| TASK STATEMENT |
Reproduce exactly the lines below from the one containing "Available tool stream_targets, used" through the one containing "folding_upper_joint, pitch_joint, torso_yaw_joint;", including both, and nothing else.

#### INFORMATION GIVEN ####

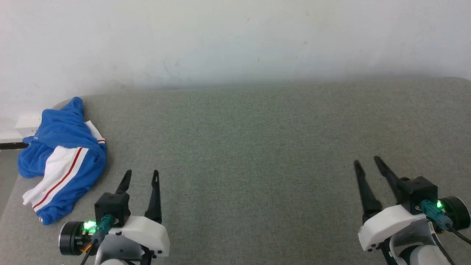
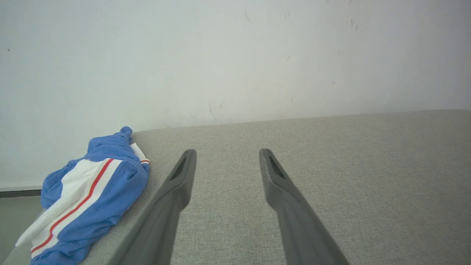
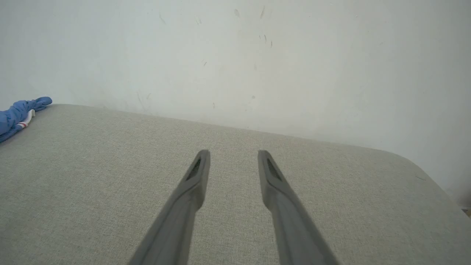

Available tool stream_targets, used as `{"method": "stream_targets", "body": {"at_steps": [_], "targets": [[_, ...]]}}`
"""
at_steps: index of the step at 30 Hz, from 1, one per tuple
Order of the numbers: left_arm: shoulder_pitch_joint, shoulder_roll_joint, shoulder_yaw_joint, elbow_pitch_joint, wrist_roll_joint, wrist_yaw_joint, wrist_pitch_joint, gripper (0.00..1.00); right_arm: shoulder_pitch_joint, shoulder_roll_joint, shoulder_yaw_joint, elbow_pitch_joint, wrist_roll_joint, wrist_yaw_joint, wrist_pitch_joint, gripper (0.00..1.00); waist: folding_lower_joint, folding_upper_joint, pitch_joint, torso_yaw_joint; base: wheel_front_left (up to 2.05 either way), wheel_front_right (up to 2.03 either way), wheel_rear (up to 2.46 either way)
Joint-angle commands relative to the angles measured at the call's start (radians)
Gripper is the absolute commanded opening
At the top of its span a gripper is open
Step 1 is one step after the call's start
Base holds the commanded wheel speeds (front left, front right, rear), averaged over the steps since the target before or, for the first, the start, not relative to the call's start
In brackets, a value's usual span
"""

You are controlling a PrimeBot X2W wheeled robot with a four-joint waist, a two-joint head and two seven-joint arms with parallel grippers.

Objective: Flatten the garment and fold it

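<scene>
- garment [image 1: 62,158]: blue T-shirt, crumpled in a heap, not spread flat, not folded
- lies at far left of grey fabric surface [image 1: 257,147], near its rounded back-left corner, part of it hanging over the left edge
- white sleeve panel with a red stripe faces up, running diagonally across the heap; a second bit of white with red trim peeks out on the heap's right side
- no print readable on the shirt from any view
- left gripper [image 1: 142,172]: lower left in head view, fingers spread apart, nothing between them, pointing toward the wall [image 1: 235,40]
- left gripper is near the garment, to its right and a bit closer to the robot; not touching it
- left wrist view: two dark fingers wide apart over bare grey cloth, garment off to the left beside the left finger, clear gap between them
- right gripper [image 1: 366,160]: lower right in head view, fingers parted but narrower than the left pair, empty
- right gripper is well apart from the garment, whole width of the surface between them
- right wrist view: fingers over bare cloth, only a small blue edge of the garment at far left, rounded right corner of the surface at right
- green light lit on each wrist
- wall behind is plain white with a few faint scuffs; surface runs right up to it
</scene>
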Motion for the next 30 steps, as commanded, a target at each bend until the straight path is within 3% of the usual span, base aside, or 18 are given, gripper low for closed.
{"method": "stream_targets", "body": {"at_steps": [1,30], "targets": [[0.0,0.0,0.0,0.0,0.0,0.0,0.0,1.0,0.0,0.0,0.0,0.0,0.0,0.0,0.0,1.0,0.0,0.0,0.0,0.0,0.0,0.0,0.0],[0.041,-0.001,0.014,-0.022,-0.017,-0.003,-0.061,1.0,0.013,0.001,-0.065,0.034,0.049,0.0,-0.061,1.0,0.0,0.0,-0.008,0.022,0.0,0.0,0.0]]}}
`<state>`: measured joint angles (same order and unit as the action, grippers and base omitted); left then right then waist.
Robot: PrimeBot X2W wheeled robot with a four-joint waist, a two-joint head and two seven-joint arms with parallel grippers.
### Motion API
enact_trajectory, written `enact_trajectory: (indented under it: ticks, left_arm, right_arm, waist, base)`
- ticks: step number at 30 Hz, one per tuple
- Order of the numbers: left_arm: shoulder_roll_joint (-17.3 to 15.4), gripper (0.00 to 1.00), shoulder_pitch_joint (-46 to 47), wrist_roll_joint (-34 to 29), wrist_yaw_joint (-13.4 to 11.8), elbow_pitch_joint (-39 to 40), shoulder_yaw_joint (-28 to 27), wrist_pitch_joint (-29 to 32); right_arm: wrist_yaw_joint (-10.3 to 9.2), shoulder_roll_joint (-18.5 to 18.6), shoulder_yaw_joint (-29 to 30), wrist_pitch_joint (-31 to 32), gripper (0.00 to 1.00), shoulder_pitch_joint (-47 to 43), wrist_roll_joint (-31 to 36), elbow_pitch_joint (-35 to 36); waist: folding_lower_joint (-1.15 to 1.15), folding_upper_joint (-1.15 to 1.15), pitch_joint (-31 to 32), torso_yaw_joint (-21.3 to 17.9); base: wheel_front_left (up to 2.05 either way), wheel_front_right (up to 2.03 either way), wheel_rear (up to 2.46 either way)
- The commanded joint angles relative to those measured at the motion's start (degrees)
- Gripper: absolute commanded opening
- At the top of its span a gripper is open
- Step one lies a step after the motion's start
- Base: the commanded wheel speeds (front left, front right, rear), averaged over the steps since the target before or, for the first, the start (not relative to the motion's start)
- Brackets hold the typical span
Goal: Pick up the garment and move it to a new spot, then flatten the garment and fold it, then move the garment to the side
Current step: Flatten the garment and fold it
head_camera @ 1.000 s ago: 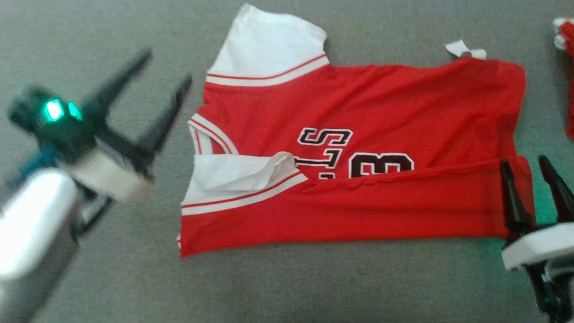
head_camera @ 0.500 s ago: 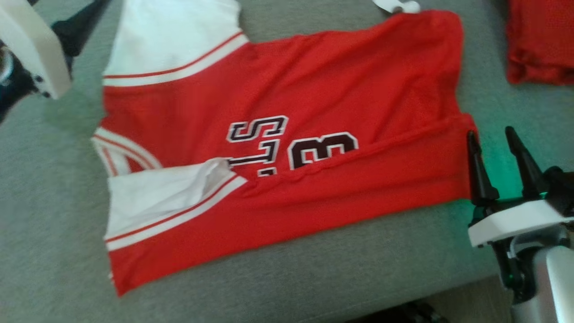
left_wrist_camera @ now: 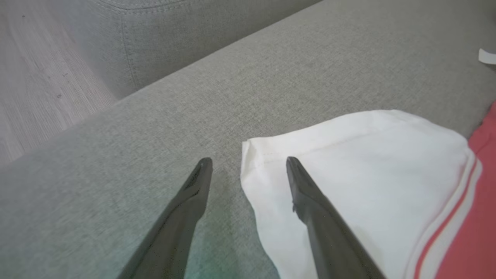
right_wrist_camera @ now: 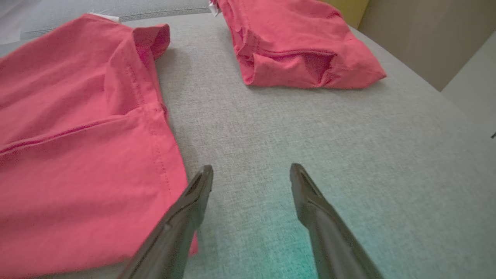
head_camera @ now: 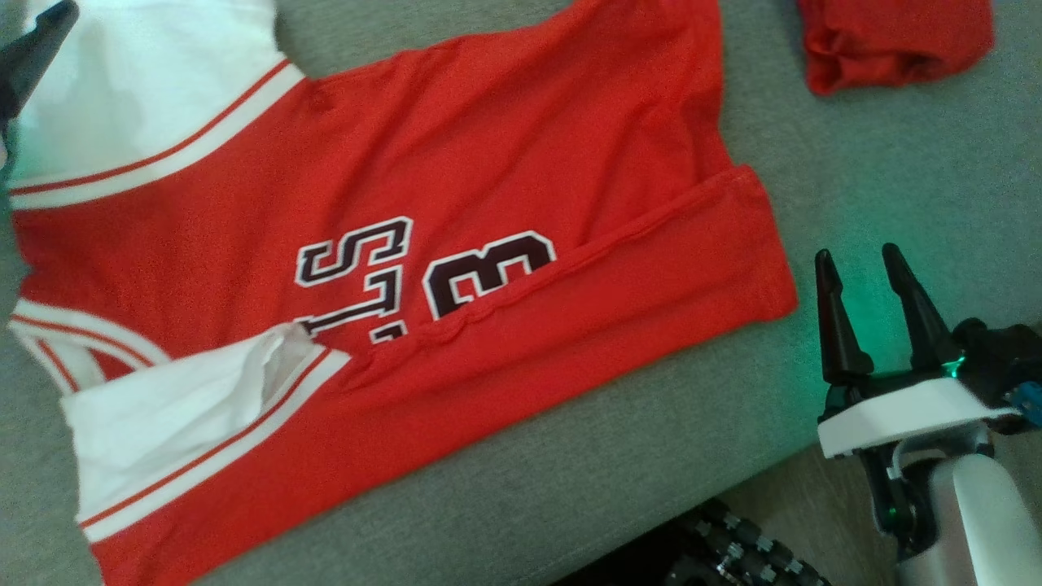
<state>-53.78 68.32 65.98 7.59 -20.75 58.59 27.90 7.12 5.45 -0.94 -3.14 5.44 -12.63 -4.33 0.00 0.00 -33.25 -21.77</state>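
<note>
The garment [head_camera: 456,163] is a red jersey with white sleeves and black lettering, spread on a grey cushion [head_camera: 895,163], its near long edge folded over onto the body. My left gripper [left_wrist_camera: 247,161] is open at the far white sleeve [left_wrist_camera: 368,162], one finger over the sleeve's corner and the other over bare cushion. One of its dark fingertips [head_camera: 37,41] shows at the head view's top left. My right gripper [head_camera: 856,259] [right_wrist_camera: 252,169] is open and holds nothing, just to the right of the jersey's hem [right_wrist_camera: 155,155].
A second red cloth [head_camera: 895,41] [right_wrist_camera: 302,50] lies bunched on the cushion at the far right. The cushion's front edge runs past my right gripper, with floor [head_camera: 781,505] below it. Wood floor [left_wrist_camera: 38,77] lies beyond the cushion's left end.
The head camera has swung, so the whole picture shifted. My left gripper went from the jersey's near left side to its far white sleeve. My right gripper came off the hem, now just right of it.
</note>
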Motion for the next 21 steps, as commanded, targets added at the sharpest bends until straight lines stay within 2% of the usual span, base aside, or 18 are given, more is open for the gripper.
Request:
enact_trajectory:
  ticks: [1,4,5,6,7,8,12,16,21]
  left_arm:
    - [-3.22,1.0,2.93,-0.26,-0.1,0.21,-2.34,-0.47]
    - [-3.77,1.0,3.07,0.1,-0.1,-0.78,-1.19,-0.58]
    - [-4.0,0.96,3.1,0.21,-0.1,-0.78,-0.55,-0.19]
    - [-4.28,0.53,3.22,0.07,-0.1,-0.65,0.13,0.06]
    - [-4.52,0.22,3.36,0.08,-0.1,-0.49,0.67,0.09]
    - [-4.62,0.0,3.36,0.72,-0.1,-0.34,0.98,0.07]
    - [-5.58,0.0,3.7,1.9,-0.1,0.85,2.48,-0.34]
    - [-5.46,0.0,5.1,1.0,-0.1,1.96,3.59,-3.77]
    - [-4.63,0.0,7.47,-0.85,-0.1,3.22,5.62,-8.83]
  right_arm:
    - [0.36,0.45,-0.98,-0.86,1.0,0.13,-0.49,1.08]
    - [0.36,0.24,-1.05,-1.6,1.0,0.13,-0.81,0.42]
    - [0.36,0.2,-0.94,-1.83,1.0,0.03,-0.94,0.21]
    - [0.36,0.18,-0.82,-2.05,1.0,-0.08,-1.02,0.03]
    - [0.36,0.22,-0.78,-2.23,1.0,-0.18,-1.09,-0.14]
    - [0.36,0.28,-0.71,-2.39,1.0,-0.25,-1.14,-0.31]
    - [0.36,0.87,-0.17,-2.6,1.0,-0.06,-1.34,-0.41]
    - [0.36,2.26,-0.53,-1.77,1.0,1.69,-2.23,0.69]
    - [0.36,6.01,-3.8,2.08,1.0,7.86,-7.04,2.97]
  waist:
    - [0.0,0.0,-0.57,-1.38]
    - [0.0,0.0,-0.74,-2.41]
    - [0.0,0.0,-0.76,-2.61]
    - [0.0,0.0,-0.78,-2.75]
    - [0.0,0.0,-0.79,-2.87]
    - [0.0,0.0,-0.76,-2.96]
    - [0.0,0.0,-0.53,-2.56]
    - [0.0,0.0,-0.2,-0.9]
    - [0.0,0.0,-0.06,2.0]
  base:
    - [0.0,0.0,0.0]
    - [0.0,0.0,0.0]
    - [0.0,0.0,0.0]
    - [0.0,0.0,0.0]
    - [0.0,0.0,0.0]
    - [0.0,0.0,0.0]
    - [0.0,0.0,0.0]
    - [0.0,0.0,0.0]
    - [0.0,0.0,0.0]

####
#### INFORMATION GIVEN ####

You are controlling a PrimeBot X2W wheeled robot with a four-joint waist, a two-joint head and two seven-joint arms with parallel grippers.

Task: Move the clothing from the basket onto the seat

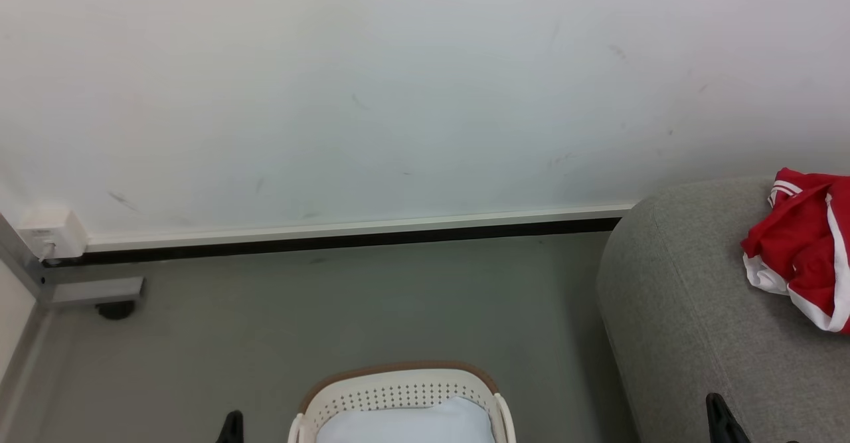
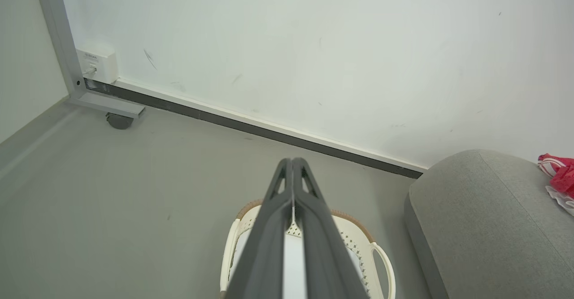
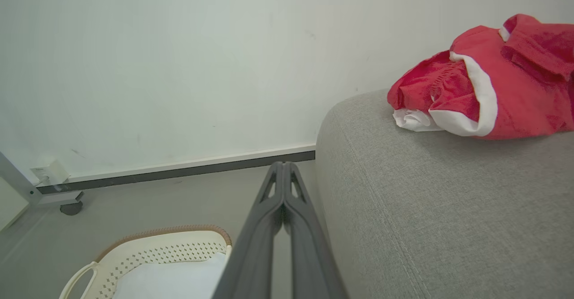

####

| RESPONSE TO THIS TASK |
Available tool stream_targets, used as `{"method": "stream_targets", "body": {"at_steps": [_], "targets": [[_, ...]]}}`
"""
at_steps: index of the step at 30 Hz, from 1, one per tuple
Order of the numbers: left_arm: shoulder_pitch_joint, shoulder_roll_joint, shoulder_yaw_joint, elbow_pitch_joint, wrist_roll_joint, wrist_yaw_joint, wrist_pitch_joint, gripper (0.00..1.00); right_arm: shoulder_pitch_joint, shoulder_roll_joint, shoulder_yaw_joint, elbow_pitch_joint, wrist_roll_joint, wrist_yaw_joint, wrist_pitch_joint, gripper (0.00..1.00); waist: folding_lower_joint, folding_upper_joint, pitch_joint, torso_yaw_joint; base: wheel_front_left (up to 2.05 either way), wheel_front_right (up to 2.03 either way), wheel_rear (up to 2.46 either way)

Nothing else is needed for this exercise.